__What needs to be done__
Give back the exact lines of the material below from the one containing "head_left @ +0" through the one containing "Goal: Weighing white", and no pictures.

__Input data__
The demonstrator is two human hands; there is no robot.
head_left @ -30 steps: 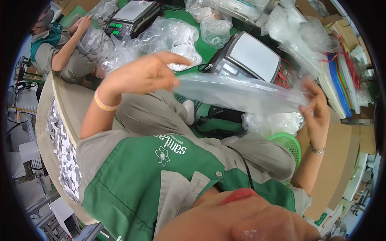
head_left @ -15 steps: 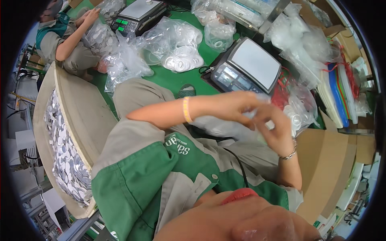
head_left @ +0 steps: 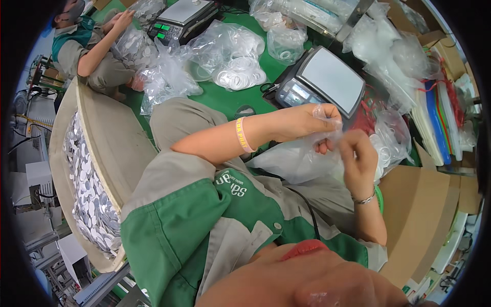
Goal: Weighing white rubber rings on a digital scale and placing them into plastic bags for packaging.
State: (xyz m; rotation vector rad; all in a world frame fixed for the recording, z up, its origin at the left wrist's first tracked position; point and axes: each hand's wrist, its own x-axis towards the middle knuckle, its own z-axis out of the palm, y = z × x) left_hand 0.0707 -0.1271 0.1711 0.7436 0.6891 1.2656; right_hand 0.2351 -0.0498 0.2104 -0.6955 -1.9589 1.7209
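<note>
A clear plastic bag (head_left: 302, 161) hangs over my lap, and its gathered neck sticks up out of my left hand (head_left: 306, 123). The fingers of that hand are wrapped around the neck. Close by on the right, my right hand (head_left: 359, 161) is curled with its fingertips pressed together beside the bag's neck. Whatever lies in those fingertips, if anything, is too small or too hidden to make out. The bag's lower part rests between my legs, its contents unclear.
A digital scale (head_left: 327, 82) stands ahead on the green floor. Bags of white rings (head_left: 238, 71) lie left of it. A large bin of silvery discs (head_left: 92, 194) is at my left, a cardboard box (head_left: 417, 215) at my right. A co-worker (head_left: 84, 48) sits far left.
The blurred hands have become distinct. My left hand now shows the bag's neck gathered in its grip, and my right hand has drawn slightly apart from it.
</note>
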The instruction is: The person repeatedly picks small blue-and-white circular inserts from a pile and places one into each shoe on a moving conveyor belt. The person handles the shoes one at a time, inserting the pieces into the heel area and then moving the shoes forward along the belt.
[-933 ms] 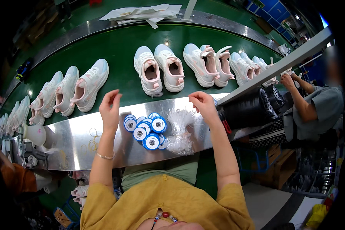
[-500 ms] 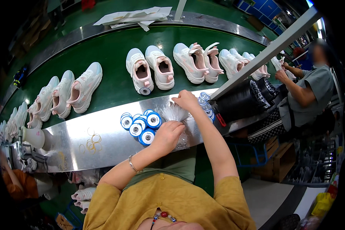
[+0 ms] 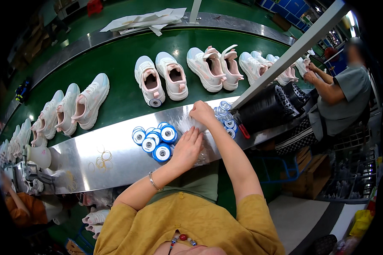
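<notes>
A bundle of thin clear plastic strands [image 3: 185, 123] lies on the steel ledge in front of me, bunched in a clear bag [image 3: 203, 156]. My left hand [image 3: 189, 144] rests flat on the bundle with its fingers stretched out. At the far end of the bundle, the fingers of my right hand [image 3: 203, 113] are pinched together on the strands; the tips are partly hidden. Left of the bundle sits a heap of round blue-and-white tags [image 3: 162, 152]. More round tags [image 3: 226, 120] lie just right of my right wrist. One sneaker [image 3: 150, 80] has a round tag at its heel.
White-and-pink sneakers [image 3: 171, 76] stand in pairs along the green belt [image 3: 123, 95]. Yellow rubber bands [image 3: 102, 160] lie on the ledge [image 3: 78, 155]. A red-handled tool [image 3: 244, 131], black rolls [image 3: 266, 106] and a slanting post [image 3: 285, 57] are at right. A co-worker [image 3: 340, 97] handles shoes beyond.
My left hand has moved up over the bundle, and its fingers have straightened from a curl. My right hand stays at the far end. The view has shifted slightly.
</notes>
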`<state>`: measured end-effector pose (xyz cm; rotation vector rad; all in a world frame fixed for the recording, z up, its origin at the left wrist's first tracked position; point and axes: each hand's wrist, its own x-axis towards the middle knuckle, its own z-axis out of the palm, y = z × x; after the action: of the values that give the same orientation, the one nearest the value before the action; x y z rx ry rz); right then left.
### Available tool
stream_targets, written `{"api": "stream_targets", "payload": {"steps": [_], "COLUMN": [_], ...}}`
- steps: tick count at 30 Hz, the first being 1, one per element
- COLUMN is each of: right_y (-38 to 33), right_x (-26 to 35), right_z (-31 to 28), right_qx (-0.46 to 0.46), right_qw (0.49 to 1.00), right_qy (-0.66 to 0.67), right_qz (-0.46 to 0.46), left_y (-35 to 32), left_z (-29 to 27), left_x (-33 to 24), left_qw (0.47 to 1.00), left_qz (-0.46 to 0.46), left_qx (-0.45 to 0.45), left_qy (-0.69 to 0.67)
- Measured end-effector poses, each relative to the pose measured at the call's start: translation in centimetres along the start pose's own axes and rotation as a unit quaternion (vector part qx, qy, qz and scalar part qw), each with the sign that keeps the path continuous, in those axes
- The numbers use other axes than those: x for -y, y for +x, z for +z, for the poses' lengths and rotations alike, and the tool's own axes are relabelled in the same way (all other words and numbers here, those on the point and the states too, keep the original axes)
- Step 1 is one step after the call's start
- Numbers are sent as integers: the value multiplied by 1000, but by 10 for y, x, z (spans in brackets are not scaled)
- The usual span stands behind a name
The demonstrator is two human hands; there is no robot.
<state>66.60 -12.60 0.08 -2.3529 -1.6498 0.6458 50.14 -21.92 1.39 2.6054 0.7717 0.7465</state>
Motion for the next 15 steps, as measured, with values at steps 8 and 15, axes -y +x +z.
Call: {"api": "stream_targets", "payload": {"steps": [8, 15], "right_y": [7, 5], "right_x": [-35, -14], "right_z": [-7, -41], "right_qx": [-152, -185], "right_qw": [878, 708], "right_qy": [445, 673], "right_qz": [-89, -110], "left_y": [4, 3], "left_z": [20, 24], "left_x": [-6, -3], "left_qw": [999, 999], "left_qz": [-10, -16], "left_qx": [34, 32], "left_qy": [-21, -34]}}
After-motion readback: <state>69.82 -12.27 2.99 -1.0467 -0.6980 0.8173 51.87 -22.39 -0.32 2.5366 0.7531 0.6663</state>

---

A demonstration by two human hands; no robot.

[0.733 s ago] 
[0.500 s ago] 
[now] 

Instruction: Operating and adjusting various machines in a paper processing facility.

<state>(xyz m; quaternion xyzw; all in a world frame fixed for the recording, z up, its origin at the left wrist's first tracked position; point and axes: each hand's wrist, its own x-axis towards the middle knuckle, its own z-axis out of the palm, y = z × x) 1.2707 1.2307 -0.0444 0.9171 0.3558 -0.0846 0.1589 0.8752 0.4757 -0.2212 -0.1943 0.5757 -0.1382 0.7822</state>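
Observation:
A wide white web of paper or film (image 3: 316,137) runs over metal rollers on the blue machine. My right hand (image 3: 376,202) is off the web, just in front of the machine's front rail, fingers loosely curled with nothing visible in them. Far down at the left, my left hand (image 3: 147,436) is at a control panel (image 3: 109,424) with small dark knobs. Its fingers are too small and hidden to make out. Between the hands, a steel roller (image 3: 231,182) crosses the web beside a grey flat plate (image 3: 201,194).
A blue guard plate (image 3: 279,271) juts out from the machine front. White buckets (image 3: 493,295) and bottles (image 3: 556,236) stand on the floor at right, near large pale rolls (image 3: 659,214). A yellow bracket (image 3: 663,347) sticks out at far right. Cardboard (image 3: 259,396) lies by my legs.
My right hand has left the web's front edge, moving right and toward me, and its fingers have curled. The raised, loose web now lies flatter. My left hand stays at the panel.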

__Result below__
head_left @ +0 steps: 
Goal: Weighing white rubber rings on a digital scale and placing them into plastic bags for packaging.

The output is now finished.